Believing the Lie - Elizabeth George [43]
He only wished that were the case with regard to this damn story. He couldn’t think of what to do to unearth the Scotland Yard detective aside from planting himself in Bryanbarrow and waiting to see who turned up at Ian Cresswell’s farm on the scent of the man’s untimely death. The Willow and Well afforded him an unobstructed view of this place. For Bryan Beck farm sat across the small triangular green that served as the centre of the village, its ancient manor house visible behind a low stone wall and a tenant cottage making a crumbling statement at right angles to it.

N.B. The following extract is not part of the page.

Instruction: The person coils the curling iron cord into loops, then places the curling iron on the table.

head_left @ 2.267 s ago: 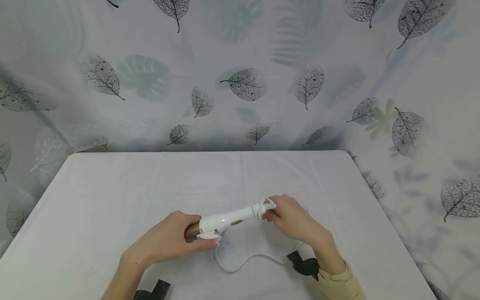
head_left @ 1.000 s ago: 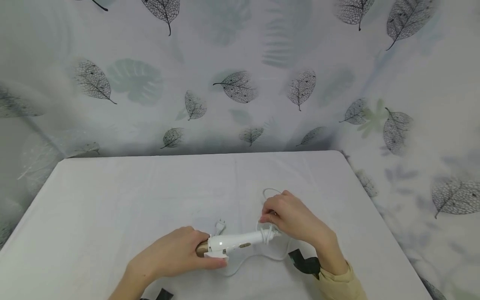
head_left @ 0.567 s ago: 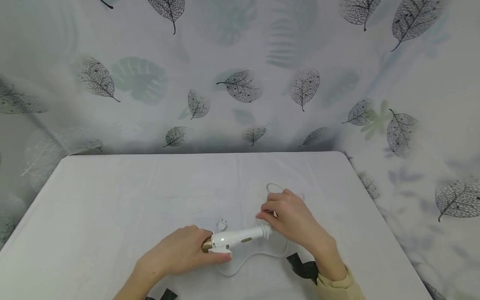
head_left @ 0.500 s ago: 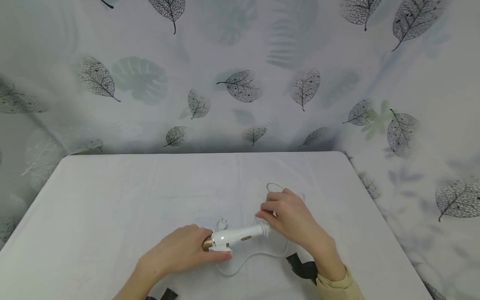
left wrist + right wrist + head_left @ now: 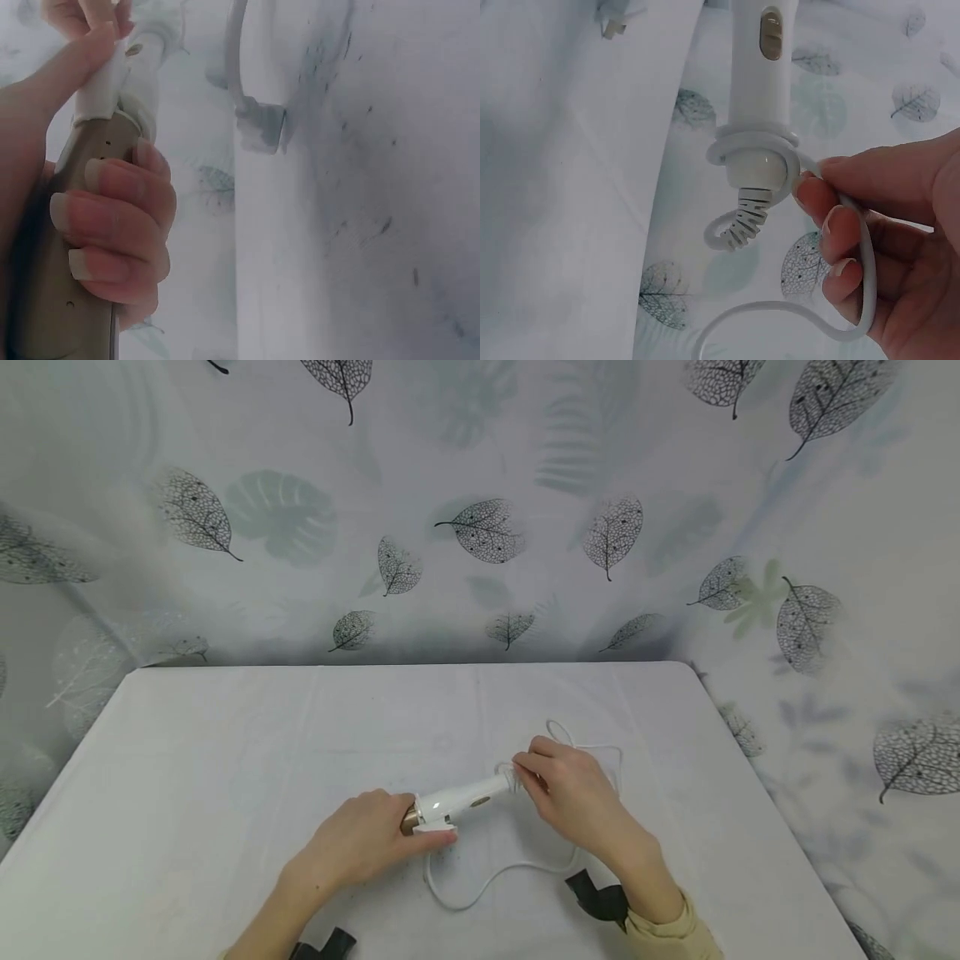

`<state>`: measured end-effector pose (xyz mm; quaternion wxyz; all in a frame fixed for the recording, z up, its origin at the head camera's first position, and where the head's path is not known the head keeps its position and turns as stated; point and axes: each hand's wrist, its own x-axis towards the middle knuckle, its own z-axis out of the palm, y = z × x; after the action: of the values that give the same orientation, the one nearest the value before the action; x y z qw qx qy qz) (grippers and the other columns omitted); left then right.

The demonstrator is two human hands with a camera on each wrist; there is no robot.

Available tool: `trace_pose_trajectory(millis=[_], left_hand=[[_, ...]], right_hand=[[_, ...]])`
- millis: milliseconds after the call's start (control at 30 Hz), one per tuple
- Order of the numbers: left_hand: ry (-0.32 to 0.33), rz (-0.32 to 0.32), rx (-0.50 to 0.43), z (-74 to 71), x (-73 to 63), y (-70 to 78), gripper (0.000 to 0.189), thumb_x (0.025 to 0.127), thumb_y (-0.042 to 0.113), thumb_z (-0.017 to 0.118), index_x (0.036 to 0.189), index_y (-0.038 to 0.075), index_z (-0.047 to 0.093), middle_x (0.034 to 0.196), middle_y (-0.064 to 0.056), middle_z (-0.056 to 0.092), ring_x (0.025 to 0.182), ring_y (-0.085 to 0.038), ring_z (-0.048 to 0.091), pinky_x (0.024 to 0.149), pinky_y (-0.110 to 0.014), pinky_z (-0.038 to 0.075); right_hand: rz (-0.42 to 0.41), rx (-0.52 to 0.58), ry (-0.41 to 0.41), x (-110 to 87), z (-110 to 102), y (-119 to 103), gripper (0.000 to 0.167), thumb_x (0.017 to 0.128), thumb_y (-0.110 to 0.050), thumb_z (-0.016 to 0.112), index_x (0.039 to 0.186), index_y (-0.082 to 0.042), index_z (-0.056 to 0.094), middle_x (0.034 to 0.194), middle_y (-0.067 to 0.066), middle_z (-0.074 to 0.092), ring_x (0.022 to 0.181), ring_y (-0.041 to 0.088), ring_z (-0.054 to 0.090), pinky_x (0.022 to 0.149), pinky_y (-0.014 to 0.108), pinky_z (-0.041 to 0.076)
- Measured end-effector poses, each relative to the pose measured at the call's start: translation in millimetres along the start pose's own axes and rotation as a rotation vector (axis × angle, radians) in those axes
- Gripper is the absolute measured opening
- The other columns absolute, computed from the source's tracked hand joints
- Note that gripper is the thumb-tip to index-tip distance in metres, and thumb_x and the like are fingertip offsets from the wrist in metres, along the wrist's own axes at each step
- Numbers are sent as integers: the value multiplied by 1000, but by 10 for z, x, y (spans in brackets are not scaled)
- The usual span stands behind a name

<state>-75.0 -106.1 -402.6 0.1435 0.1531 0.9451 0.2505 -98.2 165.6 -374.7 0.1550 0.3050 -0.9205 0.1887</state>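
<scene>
A curling iron with a white handle and gold-brown barrel is held above the table, its handle end tilted up to the right. My left hand grips the barrel; in the left wrist view its fingers curl around it and the thumb lies along the white clamp lever. My right hand pinches the white cord beside the handle's end. There the cord loops around the handle, just above the ribbed cord sleeve. A grey-white plug hangs from the cord in the left wrist view.
The white-covered table extends to a leaf-patterned curtain behind. A length of cord curves across the tabletop below the iron, and another loop lies beyond my right hand. Black wrist mounts sit under both forearms.
My right hand has gone from the handle's end to the cord. Since half a second ago, the handle end has risen and the iron shifted up the view. The cord loop behind the right hand has grown.
</scene>
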Motion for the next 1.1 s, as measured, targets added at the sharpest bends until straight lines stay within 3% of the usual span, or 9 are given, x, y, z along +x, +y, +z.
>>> trace_pose_trajectory(millis=[200,333,567,833,1067,1100], left_hand=[[35,-76,-19,33,48,32,66,74,86,56,68,21,50,58,7,43,49,-9,41,48,-27,33],[61,-130,-39,8,65,24,67,72,86,58,70,20,53,58,5,41,51,-10,41,49,-28,32],[63,-131,-27,11,74,9,68,72,87,57,72,19,53,60,6,40,52,-10,42,49,-28,33],[78,-149,-35,18,90,9,69,71,87,57,72,18,53,60,5,40,52,-11,42,49,-28,32],[99,-166,-21,-33,124,5,68,71,86,59,73,18,53,60,3,42,52,-12,43,48,-30,33],[100,-166,-20,-42,130,0,67,72,84,61,73,18,53,60,3,42,52,-12,43,48,-30,32]], right_hand=[[-2,18,1,15,21,-64,10,86,-2,76,96,-4,76,77,-4,56,59,5,44,54,17,38],[40,41,-14,24,30,-90,14,88,-3,74,103,-2,75,83,-2,61,62,6,47,55,17,40],[122,99,-37,12,14,-106,12,89,-2,73,101,-2,74,80,-3,64,60,4,45,53,18,40],[129,189,-82,12,21,-130,20,90,0,71,109,4,72,74,-6,57,61,1,47,54,17,42],[171,169,-67,5,15,-164,21,89,2,71,110,2,73,76,-4,62,60,2,47,53,18,41],[170,150,-58,6,15,-170,20,88,1,72,108,1,74,75,-4,65,60,2,49,57,19,44]])
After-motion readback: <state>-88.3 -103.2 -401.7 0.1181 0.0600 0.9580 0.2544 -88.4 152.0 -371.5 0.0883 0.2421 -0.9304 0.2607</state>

As he watched, into the second hour of nursing his pint and maintaining his vigil, there was finally a sign of life at the farm. It didn’t emanate from the manor house, though, but rather from the tenant cottage. From this emerged a man and a teenage boy. They left the property side by side and walked onto the green, where the man placed a step stool that he positioned in the centre of the lawn among the fallen leaves blown from the oak trees that bordered it. He plopped himself on this stool and gestured to the boy, who was carrying what looked like an old bedsheet, along with a shoe box tucked under his arm. The bedsheet he draped round the older man’s shoulders, and from the box he took scissors, a comb, and a hand mirror. The older man removed the tweed cap he wore and jerked his head at the boy: the sign to begin. The boy set about cutting his hair.

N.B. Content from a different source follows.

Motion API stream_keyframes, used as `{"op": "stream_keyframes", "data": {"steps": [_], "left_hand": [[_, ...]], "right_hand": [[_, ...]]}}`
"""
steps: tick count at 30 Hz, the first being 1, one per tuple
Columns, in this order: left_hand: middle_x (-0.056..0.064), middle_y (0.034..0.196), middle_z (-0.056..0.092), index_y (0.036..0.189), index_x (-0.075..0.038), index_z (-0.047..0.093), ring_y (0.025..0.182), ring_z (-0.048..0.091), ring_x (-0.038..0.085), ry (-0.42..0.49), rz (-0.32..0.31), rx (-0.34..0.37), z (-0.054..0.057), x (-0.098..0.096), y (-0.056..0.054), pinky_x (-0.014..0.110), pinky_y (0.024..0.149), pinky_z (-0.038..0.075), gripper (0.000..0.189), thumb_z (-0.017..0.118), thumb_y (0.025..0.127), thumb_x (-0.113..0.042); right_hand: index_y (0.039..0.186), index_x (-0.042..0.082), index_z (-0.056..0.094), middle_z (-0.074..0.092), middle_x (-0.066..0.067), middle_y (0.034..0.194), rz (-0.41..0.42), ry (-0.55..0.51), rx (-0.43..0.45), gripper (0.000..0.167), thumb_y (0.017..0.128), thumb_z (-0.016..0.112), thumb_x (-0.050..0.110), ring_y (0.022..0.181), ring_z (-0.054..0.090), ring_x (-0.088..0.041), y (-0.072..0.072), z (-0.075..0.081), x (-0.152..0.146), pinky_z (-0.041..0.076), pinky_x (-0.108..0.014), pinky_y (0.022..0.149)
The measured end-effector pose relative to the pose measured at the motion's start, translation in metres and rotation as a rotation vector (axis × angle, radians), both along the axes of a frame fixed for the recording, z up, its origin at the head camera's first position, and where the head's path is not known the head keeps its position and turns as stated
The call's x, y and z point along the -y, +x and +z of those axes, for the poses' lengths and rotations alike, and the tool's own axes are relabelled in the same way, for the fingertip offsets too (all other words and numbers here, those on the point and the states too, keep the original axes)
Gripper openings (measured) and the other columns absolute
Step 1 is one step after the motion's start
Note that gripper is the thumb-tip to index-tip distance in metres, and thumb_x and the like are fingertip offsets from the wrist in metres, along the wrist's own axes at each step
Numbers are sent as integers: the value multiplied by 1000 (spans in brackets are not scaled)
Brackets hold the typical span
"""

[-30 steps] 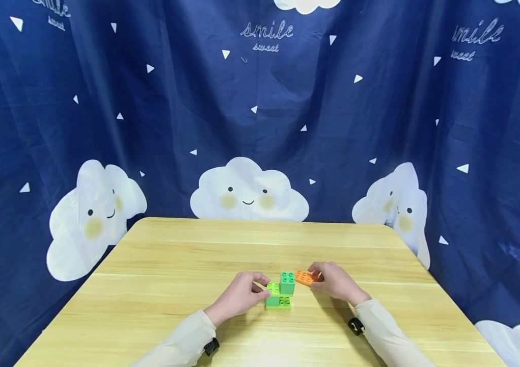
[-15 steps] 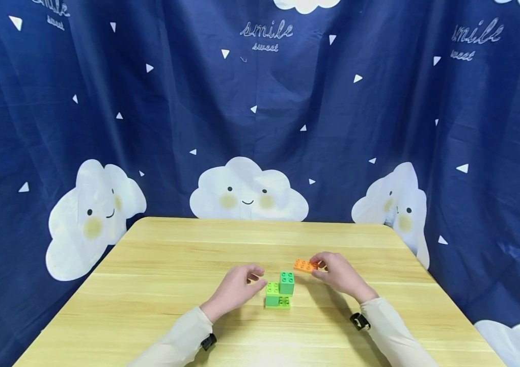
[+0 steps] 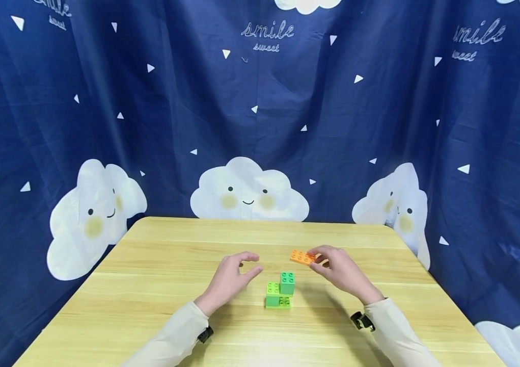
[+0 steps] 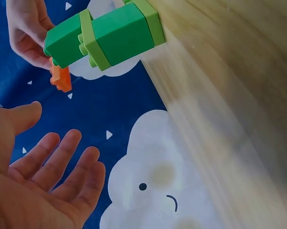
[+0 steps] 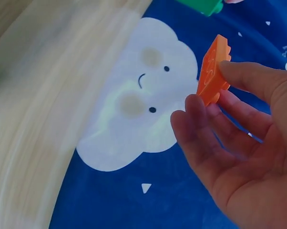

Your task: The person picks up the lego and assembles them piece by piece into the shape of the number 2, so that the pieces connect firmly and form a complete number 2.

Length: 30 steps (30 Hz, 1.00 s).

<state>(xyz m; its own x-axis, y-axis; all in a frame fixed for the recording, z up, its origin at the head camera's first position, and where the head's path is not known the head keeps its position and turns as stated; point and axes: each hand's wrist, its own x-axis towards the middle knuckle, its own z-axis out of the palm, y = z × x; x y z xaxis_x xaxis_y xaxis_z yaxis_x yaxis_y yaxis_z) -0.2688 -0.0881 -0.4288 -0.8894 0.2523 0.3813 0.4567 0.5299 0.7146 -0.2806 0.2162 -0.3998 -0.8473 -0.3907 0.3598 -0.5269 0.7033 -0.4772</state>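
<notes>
A stack of toy building bricks [image 3: 272, 300], green and lime in alternating layers, stands on the table in the head view. Beyond it and to its right, my right hand [image 3: 339, 269] pinches a flat orange brick [image 3: 302, 257] by its right end, raised above the table with studs up. In the right wrist view the thumb presses one side of the orange brick [image 5: 213, 71] and fingers touch the other. My left hand [image 3: 226, 280] hovers to the left of the stack, apart from it, fingers loosely bent and holding nothing; the left wrist view shows its palm and spread fingers.
The wooden table [image 3: 159, 285] reaches back to a dark blue curtain [image 3: 260, 137] printed with clouds and small white triangles. Both wrists carry black straps, and shadows of the arms fall on the tabletop.
My right hand has lifted the orange brick up and away from beside the stack. The left hand has drawn back from the stack, up and to the left. The stack has stayed put.
</notes>
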Motion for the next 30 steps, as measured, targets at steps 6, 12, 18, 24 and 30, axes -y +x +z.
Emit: {"op": "stream_keyframes", "data": {"steps": [6,12,18,24,30], "left_hand": [[4,124,73,124,-13,72,120,65,25,2,-26,-17,-1,-3,2,52,101,53,36,71,97,-36],[1,125,73,126,-15,71,120,66,20,2,-49,-38,1,-5,6,48,103,53,38,70,97,-40],[-2,129,71,129,-18,70,124,64,18,3,-61,-55,4,-8,11,43,107,52,40,72,96,-40],[0,134,68,133,-17,68,128,62,20,6,-82,-51,5,-11,13,44,108,50,41,72,97,-36],[0,133,69,133,-17,68,127,62,19,-4,-91,-37,5,-11,13,43,108,51,41,72,96,-35]], "right_hand": [[117,7,72,72,-6,117,48,-4,-13,24,94,74,11,93,71,-16,9,9,6,60,-23,75],[118,10,72,72,-2,117,88,2,-45,23,95,74,13,94,70,-14,19,15,12,61,-26,76],[118,11,72,73,0,114,122,6,-61,24,94,75,13,93,70,-12,25,16,25,62,-29,75],[119,9,72,73,-1,116,146,4,-48,25,94,75,12,93,69,-12,28,12,31,61,-25,75],[118,9,72,73,-2,116,173,13,-34,23,95,73,12,92,69,-11,28,8,35,60,-23,75]]}}
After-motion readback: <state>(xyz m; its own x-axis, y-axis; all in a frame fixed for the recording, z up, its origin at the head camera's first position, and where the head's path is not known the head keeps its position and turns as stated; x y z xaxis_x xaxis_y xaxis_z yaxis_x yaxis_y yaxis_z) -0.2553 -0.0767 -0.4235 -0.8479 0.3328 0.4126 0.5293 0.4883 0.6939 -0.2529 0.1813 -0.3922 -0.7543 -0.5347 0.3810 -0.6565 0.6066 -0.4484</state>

This, Zed knew, had to be George Cowley and his teenage son Daniel. They could be no one else. He knew that the dead man Ian Cresswell had a son, but as Cresswell was dead, he didn’t reckon the son was hanging about the farm and he reckoned even less that that son would be cutting the hair of the tenant farmer. Why they were doing this in the middle of the village green was an interesting question, but cutting it there made cleaning-up simple, Zed supposed, although it wasn’t likely to endear George Cowley to the other residents of Bryanbarrow, some of whom lived in the terrace of cottages that comprised one side of the green.

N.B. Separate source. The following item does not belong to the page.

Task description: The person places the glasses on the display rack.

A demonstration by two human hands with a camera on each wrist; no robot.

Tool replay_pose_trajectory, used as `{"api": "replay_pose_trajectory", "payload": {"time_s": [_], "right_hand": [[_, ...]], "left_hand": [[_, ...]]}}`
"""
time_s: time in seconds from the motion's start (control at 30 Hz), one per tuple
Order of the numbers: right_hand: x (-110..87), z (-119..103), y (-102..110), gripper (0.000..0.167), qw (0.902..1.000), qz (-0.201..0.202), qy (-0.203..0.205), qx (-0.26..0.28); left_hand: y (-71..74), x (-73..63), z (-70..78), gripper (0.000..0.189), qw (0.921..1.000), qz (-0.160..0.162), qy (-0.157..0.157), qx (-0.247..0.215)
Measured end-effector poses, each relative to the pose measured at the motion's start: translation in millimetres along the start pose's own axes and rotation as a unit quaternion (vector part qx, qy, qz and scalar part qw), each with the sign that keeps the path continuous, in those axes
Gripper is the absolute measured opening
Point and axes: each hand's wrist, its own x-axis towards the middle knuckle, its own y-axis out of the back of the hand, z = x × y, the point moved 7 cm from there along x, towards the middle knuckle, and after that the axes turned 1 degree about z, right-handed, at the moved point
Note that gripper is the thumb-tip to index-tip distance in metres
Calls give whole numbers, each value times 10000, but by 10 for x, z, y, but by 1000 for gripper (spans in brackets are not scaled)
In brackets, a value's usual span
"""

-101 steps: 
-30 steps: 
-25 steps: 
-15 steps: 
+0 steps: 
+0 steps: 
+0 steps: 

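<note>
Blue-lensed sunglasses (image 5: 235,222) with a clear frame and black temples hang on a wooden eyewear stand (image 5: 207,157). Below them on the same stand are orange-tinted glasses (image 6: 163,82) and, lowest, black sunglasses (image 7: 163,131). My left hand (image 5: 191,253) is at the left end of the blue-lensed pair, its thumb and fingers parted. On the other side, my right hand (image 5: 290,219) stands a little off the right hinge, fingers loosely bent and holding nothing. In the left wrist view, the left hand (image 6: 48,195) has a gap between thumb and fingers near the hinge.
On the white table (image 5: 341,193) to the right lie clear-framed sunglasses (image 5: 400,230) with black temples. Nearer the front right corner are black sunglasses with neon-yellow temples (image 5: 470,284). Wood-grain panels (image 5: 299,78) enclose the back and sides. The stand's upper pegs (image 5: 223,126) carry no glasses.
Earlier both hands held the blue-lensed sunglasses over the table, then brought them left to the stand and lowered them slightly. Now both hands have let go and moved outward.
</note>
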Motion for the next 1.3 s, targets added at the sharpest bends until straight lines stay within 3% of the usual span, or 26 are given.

Zed downed the rest of his pint, which at this point had long gone both warm and flat. He lumbered out of the pub and he approached the haircutting on the green. It was chilly outside, with a breeze, and the combined scent of wood smoke and cow dung hung on the air. Sheep were sounding off from beyond Bryan Beck farm and as if in response ducks were quacking with undue volume from Bryan Beck itself, which gushed along the west side of the village out of Zed’s view.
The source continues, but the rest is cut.